Tennis-Agassi would like to solve Isner riddle, but in no rush to become a coach
LONDON, March 3
LONDON, March 3 (Reuters) - As a player Andre Agassi relied as much on a razor-sharp tennis brain as brute force to collect eight major titles and join a select band of players to complete a career grand slam.
There was nothing he relished more, it seemed, than out-witting the heavy hitters with his lightning fast reflexes, early-struck returns and superior strategies.
At times he appeared to be playing a high-speed game of chess on a tennis court, constantly one or two moves ahead of the man on the other side of the net.
No wonder then that the 43-year-old's eyes lit up at the prospect of following the likes of Ivan Lendl and Boris Becker into coaching.
With American men's tennis experiencing lean times compared to the days of Agassi, Pete Sampras, Jim Courier and before that Jimmy Connors and John McEnroe, the Las Vegan's brainpower would be sought after in the locker room and practice courts.
He even named his perfect scenario on Monday - identifying current American No.1 John Isner as the kind of riddle he would enjoy trying to solve - albeit at a later date.
"Coaching is a heavy responsibility," Agassi told Reuters as he geared up to take on old rival Sampras in an exhibition match for World Tennis Day in London.
"Somebody gets one chance at their career and they trust you with that. I love the problem solving side of the game, it's the part that's most unique and most motivating to me.
"But at the end of the day I'm years away from even considering that based on my schedule and my responsibilities at this time with my family."
Agassi, who is married to Steffi Graf and has two young children, is not discounting moving into coaching in the future once he has an "empty nest" at home.
"At a different stage I could see myself enjoying it," said Agassi, who won the last of his grand slam titles at the 2003 Australian Open.
"Fundamentally I appreciate the game, I respect the game, I like the game as long as I'm not subjected to the drama.
"I love the inter-action with players, problem solving.
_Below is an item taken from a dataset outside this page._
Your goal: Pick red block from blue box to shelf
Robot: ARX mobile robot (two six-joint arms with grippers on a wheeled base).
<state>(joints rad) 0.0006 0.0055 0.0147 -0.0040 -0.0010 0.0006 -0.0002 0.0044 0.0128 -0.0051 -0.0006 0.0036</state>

I see the inspiration to do it but probably not at this stage."
Unlike Lendl, who coaches Andy Murray, or Becker, now working with Novak Djokovic, Agassi said he would only consider coaching a player struggling to realise his potential - someone like world No.13 Isner who is yet to get beyond the quarter-finals of a grand slam tournament.
"I would love to focus on someone who is not maximising their game really," Agassi said.
"I think of interesting players, like a John Isner, a player who plays at that level and has that much to bring to the table and really help them cover some distance that's he's yet to do.
"You have to get inside someone's head, figure out getting them from point A to point B but that's time and that's a big commitment and at this stage of my life I don't have that luxury," he said.
Fourteen-times grand slam champion Sampras, who won 20 of his 34 matches against Agassi, said he has renewed enthusiasm for the game after not picking up a racket for four years following his retirement in 2003.
While not interested in joining the ranks of former No.1s to join the coaching ranks, he picked out Bulgaria's Grigor Dimitrov as a player he would like to work with.
"Maybe help, not coach," Sampras said of Dimitrov who has long been tipped as a grand slam winner. "Coaching is a big commitment but maybe shed a little light on the game.